The amine salt of a phosphoric acid ester may more particularly be a phosphoric acid ester C of the formula ₁₀ -C ₁₈ Alkylamine salt:

[Chem 1]

[Chem 2]

wherein R is ¹ Is C ₁ -C ₈ Alkyl, and R ² Is C ₁₀ -C ₁₈ An alkyl group.

Such amine salts of phosphoric acid esters are, for example, designated by the company Vanderbilt

672 or by BASF corporation in reference number->

349 to market.

The present inventors have found that the use of phosphate ester amine salt type antiwear additives enables a significant improvement in the thermal stability of lubricating compositions in the presence of refrigeration fluids used at temperatures of around 175 ℃ compared to other phosphorus-containing antiwear/extreme pressure additives such as phosphate esters.

The antiwear and extreme pressure additives, preferably of the phosphate amine salt type, may be used in a ratio of 0.001% to 3% by mass, preferably 0.005% to 1% by mass and more particularly 0.05% to 0.5% by mass, relative to the total mass of the composition.

Antioxidant additive

Advantageously, the lubricating composition according to the present invention comprises at least one antioxidant additive.

The antioxidant additive may be, for example, a phenolic antioxidant additive or an amine-based antioxidant additive, such as phenyl-alpha-naphthylamine or N, N' -diphenyl-p-phenylenediamine.

Preferably, the lubricating composition comprises at least one phenolic antioxidant additive.

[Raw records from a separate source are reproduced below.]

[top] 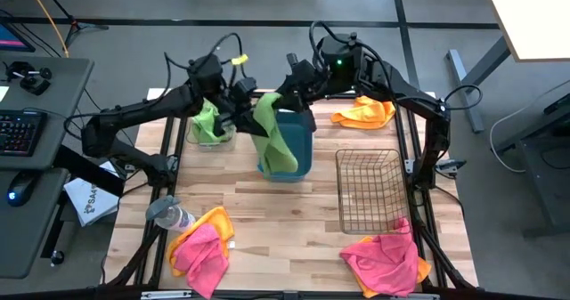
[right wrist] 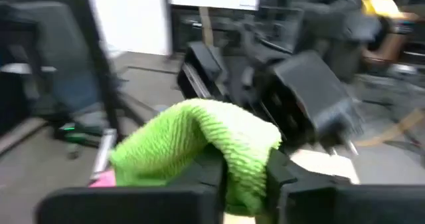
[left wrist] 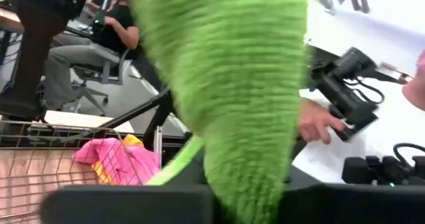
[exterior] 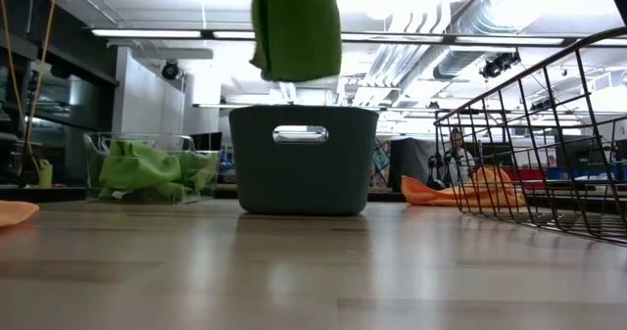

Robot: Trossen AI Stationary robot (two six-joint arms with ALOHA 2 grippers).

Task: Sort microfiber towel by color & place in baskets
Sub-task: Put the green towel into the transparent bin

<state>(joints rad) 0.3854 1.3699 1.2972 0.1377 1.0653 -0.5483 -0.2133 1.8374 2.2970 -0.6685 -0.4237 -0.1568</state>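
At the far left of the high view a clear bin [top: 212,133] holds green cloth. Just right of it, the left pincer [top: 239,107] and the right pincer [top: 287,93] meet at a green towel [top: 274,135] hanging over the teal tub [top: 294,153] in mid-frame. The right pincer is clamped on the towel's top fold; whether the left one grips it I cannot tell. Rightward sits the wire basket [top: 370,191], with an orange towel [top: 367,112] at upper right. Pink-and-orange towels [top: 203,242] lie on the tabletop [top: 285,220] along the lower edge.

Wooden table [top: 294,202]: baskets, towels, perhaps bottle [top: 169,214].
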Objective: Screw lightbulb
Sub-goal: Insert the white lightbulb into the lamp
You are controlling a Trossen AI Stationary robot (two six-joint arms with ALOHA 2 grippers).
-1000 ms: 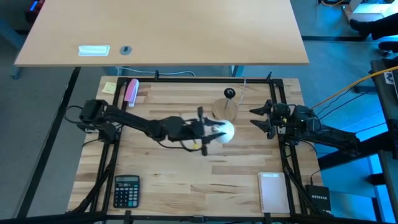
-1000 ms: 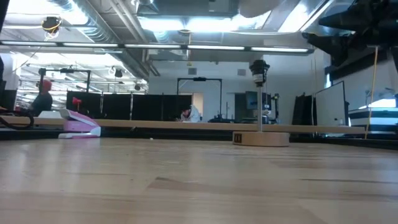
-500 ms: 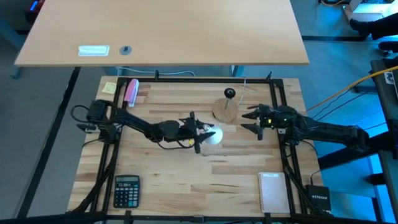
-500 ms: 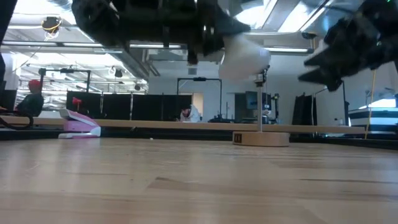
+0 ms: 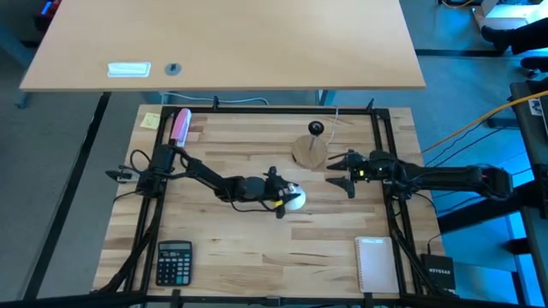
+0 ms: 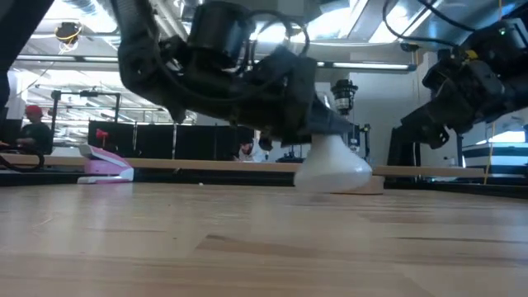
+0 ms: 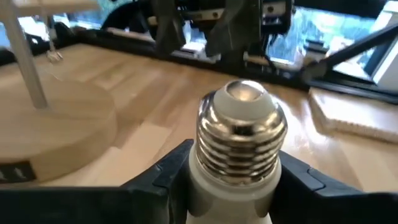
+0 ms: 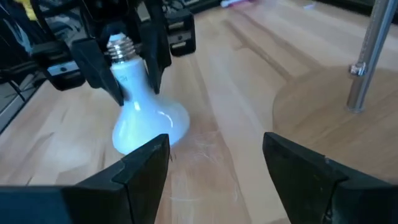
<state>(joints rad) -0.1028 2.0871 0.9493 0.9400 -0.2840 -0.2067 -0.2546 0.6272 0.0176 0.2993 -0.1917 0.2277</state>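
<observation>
High view: we see the left gripper (image 5: 282, 193) holding the lightbulb (image 5: 294, 199) by its neck, just short of the wooden lamp base (image 5: 310, 151) on the surface (image 5: 257, 248); the right gripper (image 5: 342, 172) waits beside that base, fingers wide.

Low view: the lightbulb (image 6: 332, 165) rests globe-down on the surface.

Left wrist view: the silver screw base (image 7: 242, 134) points up between the fingers.

Right wrist view: the lamp post (image 8: 368, 56) stands close. We judge this a regrasp or handover step; next, the threads must be turned toward the socket.
</observation>
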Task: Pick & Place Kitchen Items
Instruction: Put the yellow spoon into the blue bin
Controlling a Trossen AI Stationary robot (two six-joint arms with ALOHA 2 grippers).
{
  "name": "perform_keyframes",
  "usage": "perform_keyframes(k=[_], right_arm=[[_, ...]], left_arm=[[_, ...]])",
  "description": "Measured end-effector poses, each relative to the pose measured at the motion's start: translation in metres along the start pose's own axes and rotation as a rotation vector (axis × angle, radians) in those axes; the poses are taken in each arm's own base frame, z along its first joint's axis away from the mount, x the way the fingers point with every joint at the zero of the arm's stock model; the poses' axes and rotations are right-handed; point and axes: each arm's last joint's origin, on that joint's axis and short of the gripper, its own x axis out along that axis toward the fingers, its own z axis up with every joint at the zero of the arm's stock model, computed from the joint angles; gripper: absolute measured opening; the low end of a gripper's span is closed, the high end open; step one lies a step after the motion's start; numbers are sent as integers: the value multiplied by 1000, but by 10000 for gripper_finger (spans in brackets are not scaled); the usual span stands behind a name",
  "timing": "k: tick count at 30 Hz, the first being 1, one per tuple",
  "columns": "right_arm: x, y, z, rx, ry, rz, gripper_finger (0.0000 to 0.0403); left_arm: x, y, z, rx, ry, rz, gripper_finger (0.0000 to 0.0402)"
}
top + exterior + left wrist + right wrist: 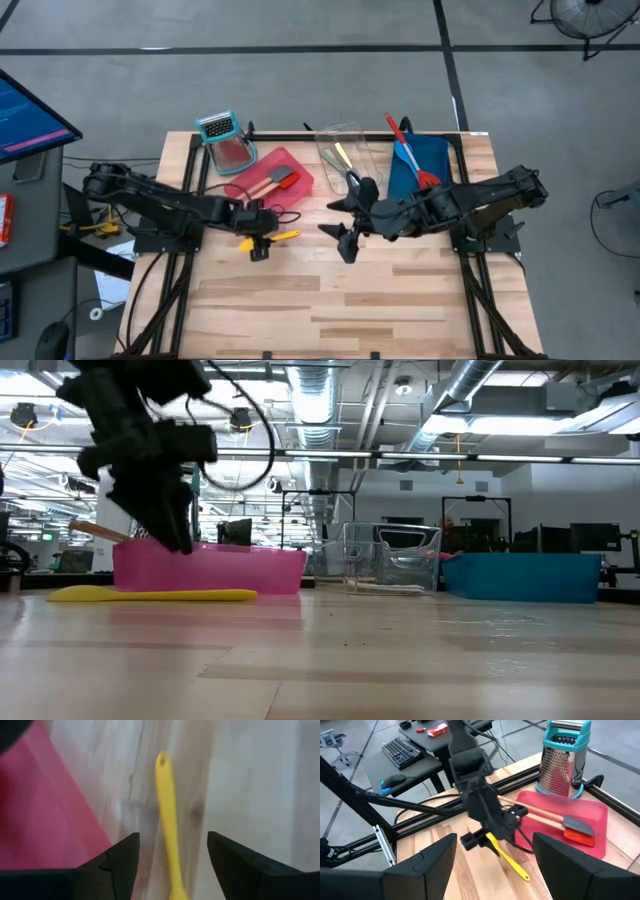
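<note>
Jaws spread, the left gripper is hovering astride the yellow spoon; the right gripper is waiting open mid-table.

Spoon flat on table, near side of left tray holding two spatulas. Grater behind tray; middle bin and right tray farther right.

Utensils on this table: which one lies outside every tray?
The yellow spoon, flat on bare wood beside the red tray, under the left gripper; the others sit in trays.
</note>
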Motion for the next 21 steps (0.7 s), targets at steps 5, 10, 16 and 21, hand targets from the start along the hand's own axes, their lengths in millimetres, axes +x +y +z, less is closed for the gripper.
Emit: perform_keyframes(k=[5, 10, 16, 21], right_arm=[[-2, 3, -1, -3, 3, 8, 260], [-2, 3, -2, -2, 4, 10, 260], [-2, 3, -2, 2, 4, 10, 260], [-2, 3, -2, 2, 4, 10, 260]], left_arm=[[18, 1, -4, -9, 54, -29, 205], [35, -5, -5, 17, 74, -36, 195], [51, -7, -9, -6, 134, -33, 192], [52, -6, -9, -35, 140, -35, 150]])
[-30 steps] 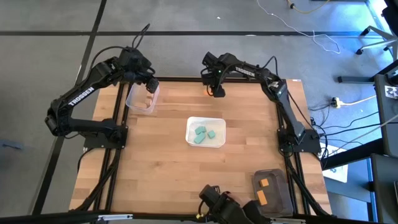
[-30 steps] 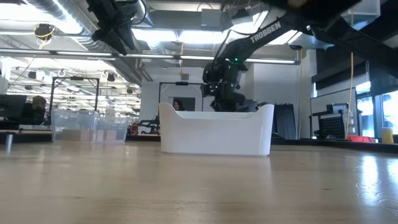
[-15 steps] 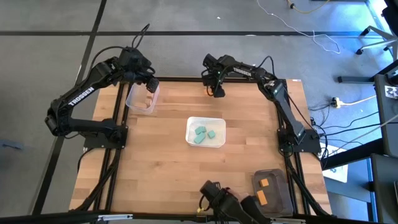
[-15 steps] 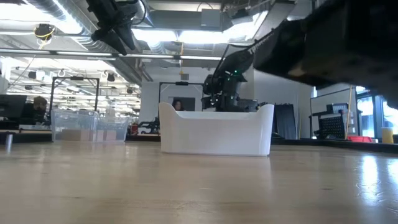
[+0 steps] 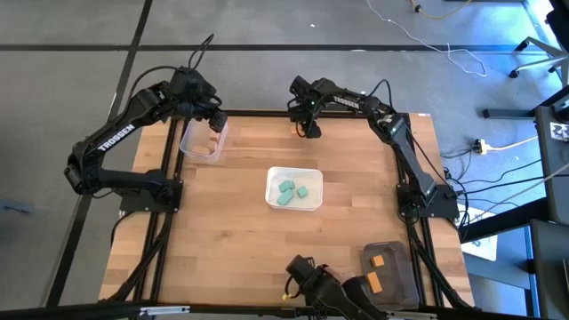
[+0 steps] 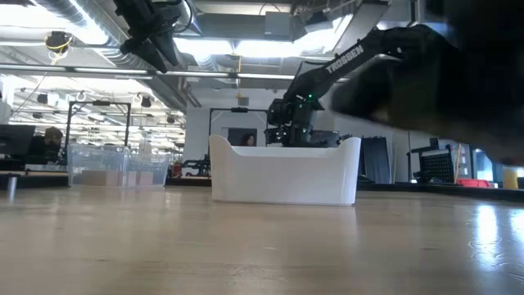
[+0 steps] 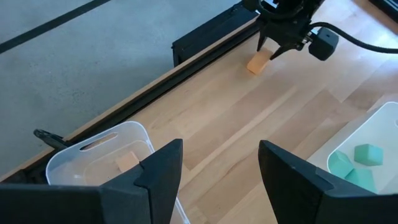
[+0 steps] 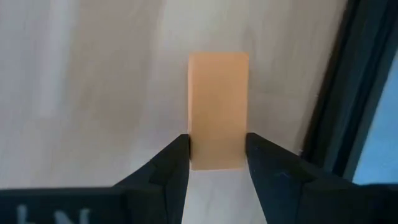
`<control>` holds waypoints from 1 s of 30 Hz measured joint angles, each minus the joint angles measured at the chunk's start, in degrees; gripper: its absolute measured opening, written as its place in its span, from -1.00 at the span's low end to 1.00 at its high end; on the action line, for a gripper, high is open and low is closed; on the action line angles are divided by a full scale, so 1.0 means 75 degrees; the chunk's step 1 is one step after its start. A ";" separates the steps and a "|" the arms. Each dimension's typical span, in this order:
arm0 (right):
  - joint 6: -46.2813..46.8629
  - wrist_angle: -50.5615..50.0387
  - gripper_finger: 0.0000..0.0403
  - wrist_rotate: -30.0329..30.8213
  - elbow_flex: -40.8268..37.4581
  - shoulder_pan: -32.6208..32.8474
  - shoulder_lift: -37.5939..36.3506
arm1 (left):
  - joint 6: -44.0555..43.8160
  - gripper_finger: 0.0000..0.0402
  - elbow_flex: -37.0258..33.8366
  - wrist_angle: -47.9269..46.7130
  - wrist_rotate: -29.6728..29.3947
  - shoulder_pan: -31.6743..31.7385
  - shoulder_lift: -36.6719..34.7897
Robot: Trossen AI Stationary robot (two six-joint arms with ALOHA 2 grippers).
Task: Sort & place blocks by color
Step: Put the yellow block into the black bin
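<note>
Blocks sorted so far: teal ones point(image 5: 293, 192) fill the white tray point(image 5: 316, 173) mid-table, orange ones the dark tub point(image 5: 388, 269) at the near right corner. Right gripper point(image 5: 309, 127) works the far edge. Left gripper point(image 7: 217, 171), fingers apart, hovers over the clear tub point(image 7: 74, 158) holding a pale block point(image 7: 126, 161). Right wrist view: fingers clamp a matte orange block point(image 8: 217, 118), seemingly for lifting.

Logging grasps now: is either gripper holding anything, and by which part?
The right gripper pinches the orange block at one end, by opposite sides. The left gripper holds nothing.

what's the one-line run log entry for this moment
right tool: fingers against orange block, table far edge | left tool: open over clear tub | white tray: teal blocks
</note>
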 joint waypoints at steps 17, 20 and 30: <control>0.0435 -0.0019 -0.34 0.0114 0.0098 -0.0084 0.0356 | 0.0000 0.01 0.0000 -0.0006 0.0000 0.0000 0.0003; 0.0507 -0.0076 -0.34 0.0001 0.0085 -0.0081 0.0248 | 0.0000 0.01 0.0000 -0.0009 0.0001 0.0000 0.0003; 0.1336 -0.2044 -0.34 -0.0809 0.1253 -0.0033 -0.0262 | 0.0020 0.01 0.0000 -0.0026 0.0002 0.0000 0.0003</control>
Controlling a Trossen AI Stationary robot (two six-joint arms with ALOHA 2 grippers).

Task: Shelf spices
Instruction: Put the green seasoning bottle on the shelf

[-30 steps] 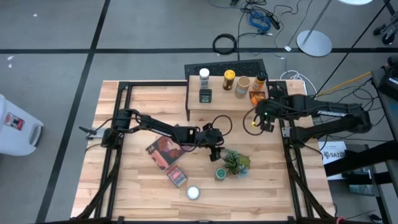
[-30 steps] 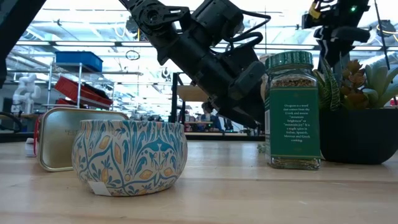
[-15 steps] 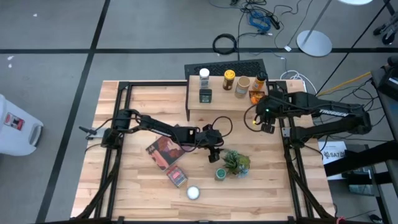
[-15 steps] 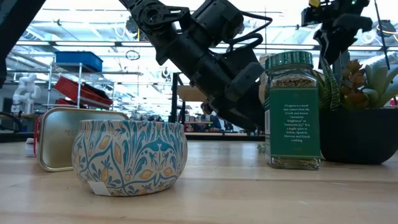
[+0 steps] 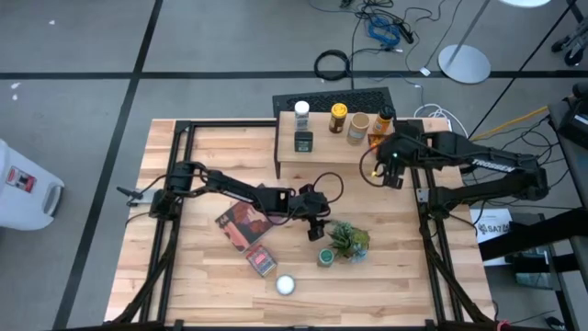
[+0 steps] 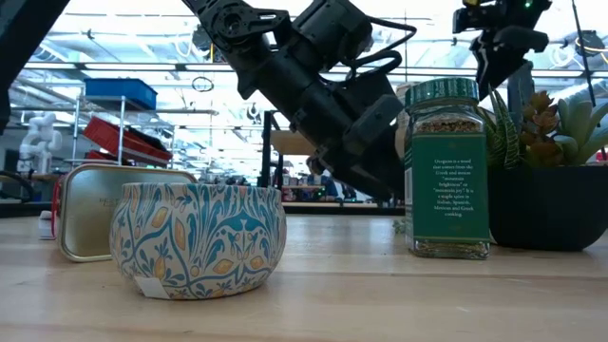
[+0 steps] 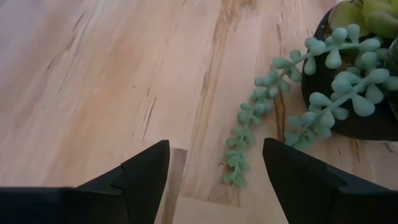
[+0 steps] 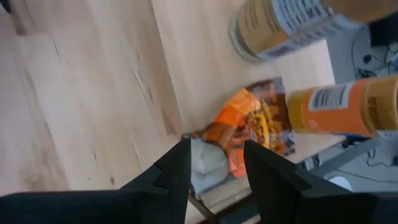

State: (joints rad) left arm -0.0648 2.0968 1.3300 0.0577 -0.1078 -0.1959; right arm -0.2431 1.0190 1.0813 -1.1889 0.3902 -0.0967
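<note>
Orange packet (image 8: 252, 127) lies beyond right gripper's (image 8: 214, 163) parted, empty fingers (image 8: 171, 171).

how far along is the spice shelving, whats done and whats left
Roughly half done. Five jars and an orange packet sit on the shelf. The right gripper hangs empty at the shelf's right end; the left gripper is open beside the plant. Left on the table: green-lid jar, red tin, patterned tin.

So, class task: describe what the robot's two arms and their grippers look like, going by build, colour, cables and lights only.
Both arms are dark, jointed segments with black cables looping alongside. The left gripper has two broad, black, wedge-shaped fingers. The right gripper has matching dark angular fingers, and a small green light glows near its wrist in the high view.
</note>
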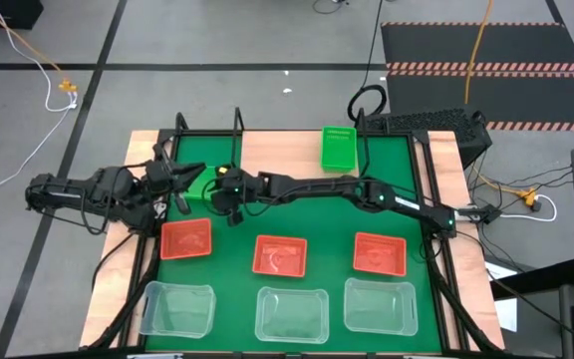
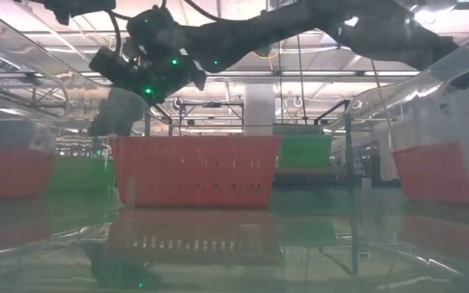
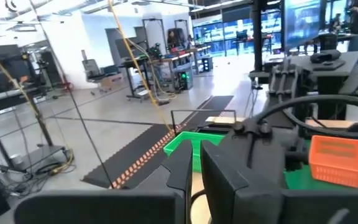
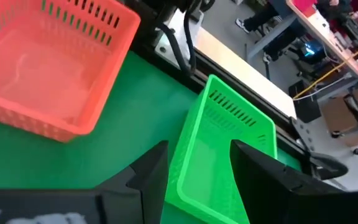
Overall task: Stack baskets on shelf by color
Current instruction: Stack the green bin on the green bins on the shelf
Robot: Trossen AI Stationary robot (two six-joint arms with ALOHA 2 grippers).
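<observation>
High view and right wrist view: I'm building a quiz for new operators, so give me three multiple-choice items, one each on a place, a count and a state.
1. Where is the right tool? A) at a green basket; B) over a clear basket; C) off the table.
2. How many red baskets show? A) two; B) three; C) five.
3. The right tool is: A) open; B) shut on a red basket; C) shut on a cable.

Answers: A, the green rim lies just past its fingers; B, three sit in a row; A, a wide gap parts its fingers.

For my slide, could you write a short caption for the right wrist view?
Open right claw straddling the rim of a green basket, with a red basket beside it.
</observation>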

The phenolic antioxidant may more particularly be selected from 2,6-di (tert-butyl) phenol (Ciba-Geigy Corporation is numbered

140 sales), 2,2' -methylenebis (4,6-di (t-butyl) phenol), 1,6-hexamethylenebis (3,5-di (t-butyl) -4-hydroxyhydrocinnamate) (Ciba-Geigy Corporation under the designation | h>

Sold as L109), C of ((3,5-bis (1,1-dimethylethyl) -4-hydroxyphenyl) methyl) thio) acetic acid ₁₀ -C ₁₄ Isoalkyl esters (Ciba-Geigy Corporation under the reference @)>

Sold as L118), 3,5-di (tert-butyl) -4-hydroxyhydrocinnamic acid C ₇ -C ₉ Alkyl esters (Ciba-Geigy Corporation under the reference number @>

Sold by L135), tetrakis (3- (3,5-di (tert-butyl) -4-hydroxyphenyl) propionyloxymethyl) methane (Ciba-Geigy Corporation under the designation @>

1010), thiodiethylene bis (3,5-di (tert-butyl) -4-hydroxyhydrocinnamate) (Ciba-Geigy Corporation under the designation @>

1035 to be sold), 5363 Zxft 5363-di (tert-butyl) -4-hydroxyhydrocinnamic acid octadecyl esters (e.g., ciba-Geigy Corporation under the reference @)>

1076) and 2,5-di (tert-butyl) hydroquinone.

Preferably, the phenolic antioxidant is selected from the group consisting of 3,5-di (tert-butyl) -4-hydroxyhydrocinnamic acid C ₇ -C ₉ Alkyl esters, such as those available under the reference number Ciba-Geigy Corporation

L135 was obtained commercially.

The lubricating composition according to the invention may comprise the antioxidant additive, preferably of the phenolic type, in a ratio of 0.01% to 5% by mass, preferably of 0.05% to 3% by mass and more particularly of 0.1% to 1% by mass, relative to the total mass of the composition.

According to a particularly preferred embodiment, the lubricating composition according to the invention thus comprises, in addition to said polyalkylene glycols a and B, as described above in particular:

-at least one antiwear/extreme pressure additive of the phosphate amine salt type; and/or

At least one phenolic antioxidant, in particular 3,5-di (tert-butyl) -4-hydroxyhydrocinnamic acid ₇ -C ₉ Phenolic antioxidants of the alkyl ester type.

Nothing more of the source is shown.